Exercise objective: Work out how many lines in the data hold the string "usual". Reply with only that number.

** Opening Records block **

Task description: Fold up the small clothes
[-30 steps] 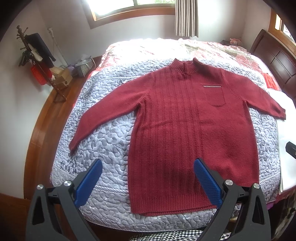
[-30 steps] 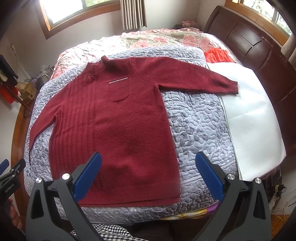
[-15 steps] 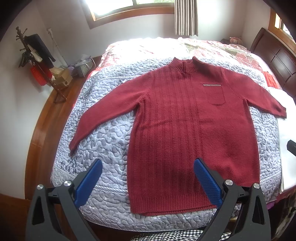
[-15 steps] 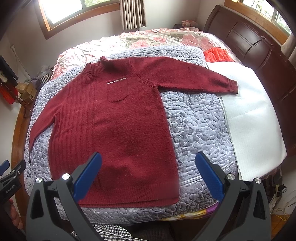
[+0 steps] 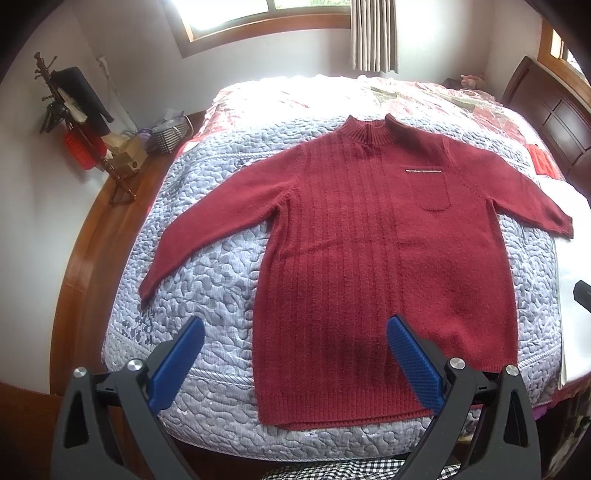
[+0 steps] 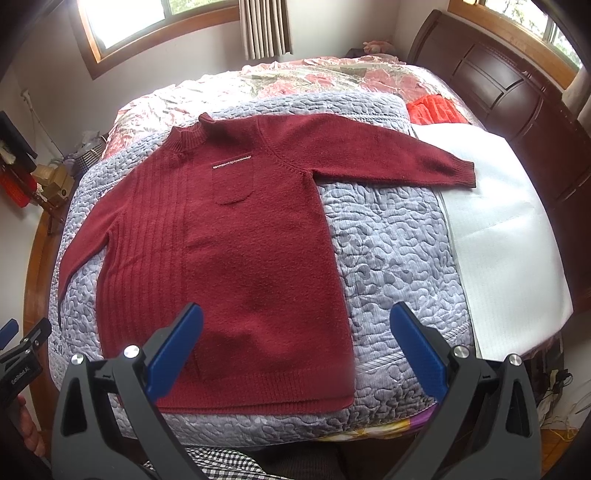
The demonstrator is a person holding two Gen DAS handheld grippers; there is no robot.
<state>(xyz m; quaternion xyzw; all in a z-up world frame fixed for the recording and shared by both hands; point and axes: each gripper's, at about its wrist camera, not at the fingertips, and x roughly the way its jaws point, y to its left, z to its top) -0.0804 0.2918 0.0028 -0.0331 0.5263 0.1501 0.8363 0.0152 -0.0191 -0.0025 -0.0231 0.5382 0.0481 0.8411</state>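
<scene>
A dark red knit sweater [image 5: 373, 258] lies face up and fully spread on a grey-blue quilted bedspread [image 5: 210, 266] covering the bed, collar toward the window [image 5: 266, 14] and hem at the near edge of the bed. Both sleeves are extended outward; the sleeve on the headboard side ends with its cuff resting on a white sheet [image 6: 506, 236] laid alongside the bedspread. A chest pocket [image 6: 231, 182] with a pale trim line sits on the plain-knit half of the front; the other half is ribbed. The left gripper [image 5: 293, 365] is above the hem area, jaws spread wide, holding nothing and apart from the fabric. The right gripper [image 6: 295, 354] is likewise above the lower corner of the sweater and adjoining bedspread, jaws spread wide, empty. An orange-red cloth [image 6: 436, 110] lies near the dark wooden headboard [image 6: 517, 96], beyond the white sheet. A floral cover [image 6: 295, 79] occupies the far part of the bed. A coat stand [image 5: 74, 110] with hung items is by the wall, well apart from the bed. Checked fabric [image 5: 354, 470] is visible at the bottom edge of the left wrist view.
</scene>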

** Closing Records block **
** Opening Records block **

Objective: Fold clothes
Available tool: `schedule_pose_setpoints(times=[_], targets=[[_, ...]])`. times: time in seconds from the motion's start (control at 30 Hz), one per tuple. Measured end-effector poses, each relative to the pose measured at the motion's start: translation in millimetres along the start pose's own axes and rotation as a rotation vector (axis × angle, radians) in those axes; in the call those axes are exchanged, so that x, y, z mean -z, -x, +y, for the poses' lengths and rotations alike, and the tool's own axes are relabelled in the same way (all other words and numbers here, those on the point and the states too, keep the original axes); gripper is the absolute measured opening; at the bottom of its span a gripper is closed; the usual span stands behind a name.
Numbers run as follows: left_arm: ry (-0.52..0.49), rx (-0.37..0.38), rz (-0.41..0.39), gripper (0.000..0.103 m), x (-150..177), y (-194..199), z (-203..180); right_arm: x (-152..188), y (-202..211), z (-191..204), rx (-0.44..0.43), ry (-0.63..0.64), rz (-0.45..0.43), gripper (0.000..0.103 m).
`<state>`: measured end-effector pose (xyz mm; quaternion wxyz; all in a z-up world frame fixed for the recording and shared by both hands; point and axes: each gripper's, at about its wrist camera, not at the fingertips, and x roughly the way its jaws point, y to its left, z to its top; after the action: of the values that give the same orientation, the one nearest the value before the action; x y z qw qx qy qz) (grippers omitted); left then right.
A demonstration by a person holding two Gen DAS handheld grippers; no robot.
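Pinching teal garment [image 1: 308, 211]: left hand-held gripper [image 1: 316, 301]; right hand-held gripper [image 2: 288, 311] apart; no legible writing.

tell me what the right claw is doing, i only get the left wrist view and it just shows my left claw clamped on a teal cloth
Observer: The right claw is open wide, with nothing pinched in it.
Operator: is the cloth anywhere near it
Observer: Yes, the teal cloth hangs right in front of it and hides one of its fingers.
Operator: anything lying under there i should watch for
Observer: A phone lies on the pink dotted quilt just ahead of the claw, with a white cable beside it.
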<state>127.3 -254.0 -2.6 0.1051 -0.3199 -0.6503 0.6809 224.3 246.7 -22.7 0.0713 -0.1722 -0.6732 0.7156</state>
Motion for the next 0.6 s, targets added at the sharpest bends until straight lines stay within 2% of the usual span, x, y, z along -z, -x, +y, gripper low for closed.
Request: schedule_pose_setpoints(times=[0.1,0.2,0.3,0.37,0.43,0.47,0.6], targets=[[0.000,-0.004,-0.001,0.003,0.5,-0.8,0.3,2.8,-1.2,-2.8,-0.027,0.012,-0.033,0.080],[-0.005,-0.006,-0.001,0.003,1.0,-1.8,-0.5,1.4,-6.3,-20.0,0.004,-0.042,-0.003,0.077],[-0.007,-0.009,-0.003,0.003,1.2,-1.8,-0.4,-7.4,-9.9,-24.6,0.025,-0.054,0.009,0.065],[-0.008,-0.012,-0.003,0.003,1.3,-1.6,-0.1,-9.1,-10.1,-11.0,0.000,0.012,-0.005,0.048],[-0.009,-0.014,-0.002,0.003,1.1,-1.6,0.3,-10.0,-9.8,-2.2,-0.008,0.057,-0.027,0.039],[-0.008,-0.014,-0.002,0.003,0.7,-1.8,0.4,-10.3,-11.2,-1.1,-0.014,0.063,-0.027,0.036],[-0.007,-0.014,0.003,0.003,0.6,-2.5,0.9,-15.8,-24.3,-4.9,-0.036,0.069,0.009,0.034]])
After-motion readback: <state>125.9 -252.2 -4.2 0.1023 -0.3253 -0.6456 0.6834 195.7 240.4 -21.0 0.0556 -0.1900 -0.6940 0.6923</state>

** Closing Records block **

Result for this exercise: 2